A small child, submerged in a pool in the river that ran along the bottom of the valley, he was peering, with eyes so shadowed they merged with the dark water, at the freshwater fish known as
ida
in his region, that lived in the cracks between the rocks and the sandy river bottom. The school of minnows had aligned their bodies, their pursed, gill-breathing mouths all pointing toward the faint current flowing behind the rocks. Their eyes, lit with a pale, yellow light the color of saffron, seemed uneasy about the boy observing them, suspended
there as long as his breath held out, his uncovered eyes opened wide in the water, and again seemed completely indifferent. In fingers long since bleached and puffy from the water the little boy grasps a spear gun, but the harpoon tip is not attached and the rubber bands on the firing mechanism have rotted away. And so he only stares at the minnows, unblinkingly, a pale yellow light gradually appearing in his own shadowed eyes, and, as if he is already beyond the need to breathe, makes corrections ever so slight in the alignment of his body so as to remain facing the current that flows into his nostrils and communicates the smells of all the numberless, vital substances of the valley. The child in this very earliest memory of himself, he had recognized, was actually not even so much a child as a fetus before the “birth,” and with this realization he had lost interest in uncovering memories that preceded the “birth.”

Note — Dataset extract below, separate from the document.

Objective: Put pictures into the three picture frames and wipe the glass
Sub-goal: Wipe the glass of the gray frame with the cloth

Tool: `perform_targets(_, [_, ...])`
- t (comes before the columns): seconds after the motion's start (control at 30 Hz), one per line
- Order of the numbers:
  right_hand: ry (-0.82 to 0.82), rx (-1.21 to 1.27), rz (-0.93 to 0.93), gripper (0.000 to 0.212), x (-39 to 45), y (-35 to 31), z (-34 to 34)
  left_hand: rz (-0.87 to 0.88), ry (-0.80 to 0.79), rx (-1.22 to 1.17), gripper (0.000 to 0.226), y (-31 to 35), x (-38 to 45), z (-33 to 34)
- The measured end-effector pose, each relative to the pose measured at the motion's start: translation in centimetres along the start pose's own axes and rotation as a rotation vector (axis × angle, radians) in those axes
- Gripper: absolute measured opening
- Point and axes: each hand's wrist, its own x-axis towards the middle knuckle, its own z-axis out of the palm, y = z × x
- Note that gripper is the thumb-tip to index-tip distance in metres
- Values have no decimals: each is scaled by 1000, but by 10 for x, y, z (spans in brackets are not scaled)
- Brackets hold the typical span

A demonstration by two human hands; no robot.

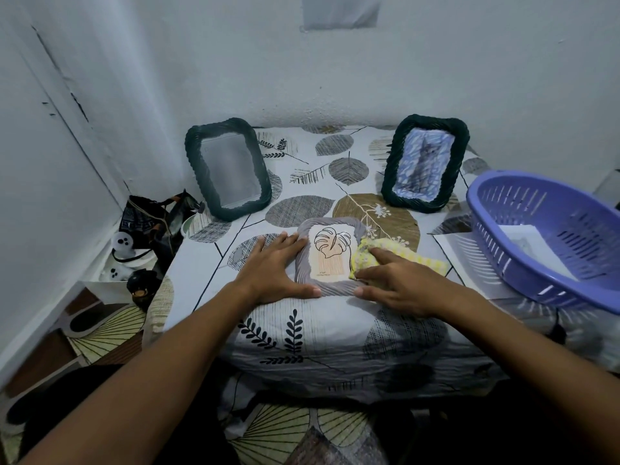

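Observation:
A small grey frame [327, 290] lies flat near the table's front, holding a leaf drawing. My left hand [271, 271] rests flat on the table against the frame's left edge, thumb along its bottom. My right hand [396, 280] presses a yellow cloth [365, 255] onto the right side of the glass with straight fingers. A dark green frame [228, 167] stands at the back left with a plain grey pane. A second dark green frame [424, 164] stands at the back right and holds a blue-and-white picture.
A purple plastic basket [550, 236] with a paper sheet inside overhangs the table's right edge, resting on white paper [463, 253]. Bags, a white box and small items [141, 246] crowd the floor corner at left. Walls close in behind and left.

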Motion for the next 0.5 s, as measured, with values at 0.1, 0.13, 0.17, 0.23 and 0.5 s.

His memory of the “birth” itself, at least of its sharply defined beginning, must have been a dramatic reconstruction he had later incised upon his memory. In actuality, he was far too young to have perceived immediately the significance of the arrival of the telegram delivery man; nonetheless, when he poured fresh blood into his memory of the “birth,” the opening scene that instantly rose to his mind was a bird’s eye view, as if seen through a telephoto lens, of the delivery man puffing up the rise at a slow, persistent trot from the boat-bottom flat of the valley toward the Manor house. Assuming the angle was possible in reality he must have been looking down at the man from the village office where formerly
a certain party
had served as the youngest village chief in the prefecture, atop the only other rise in the valley, or peering into the distance from the top of the hill which his mother
regularly climbed in order to maintain the monkey shrine. However, since even the inside of the storehouse in which
a certain party
sat facing the other way in his mechanical barber’s chair was distinctly visible despite the gloom, it was clear that the bird’s eye view in his memory was imaginary. Because he has read the telegram, the delivery man lurches up the hill without giving his short legs a minute’s rest though he is gasping for breath, but clearly he would love the opportunity to race back down the steep stone path into the soft, planted fields and from there to flee, with the fabulous speed of the kangaroo that once visited the valley with a circus troupe, into the depths of the forest, as if it were a certainty that he would be ambushed and killed by the people of the Manor house. No longer a baby and not quite a boy, about to experience the true “birth,” he looks down from the rise and, as if he were tracking the man with a directional microphone, distinctly hears him utter the lament reserved by people in the valley for moments of direst emergency.
Lordy! We’ve gone and fetched it now!
It says right here the eldest son at the Manor house has deserted in China.
Lordy! We’ve gone and fetched it now!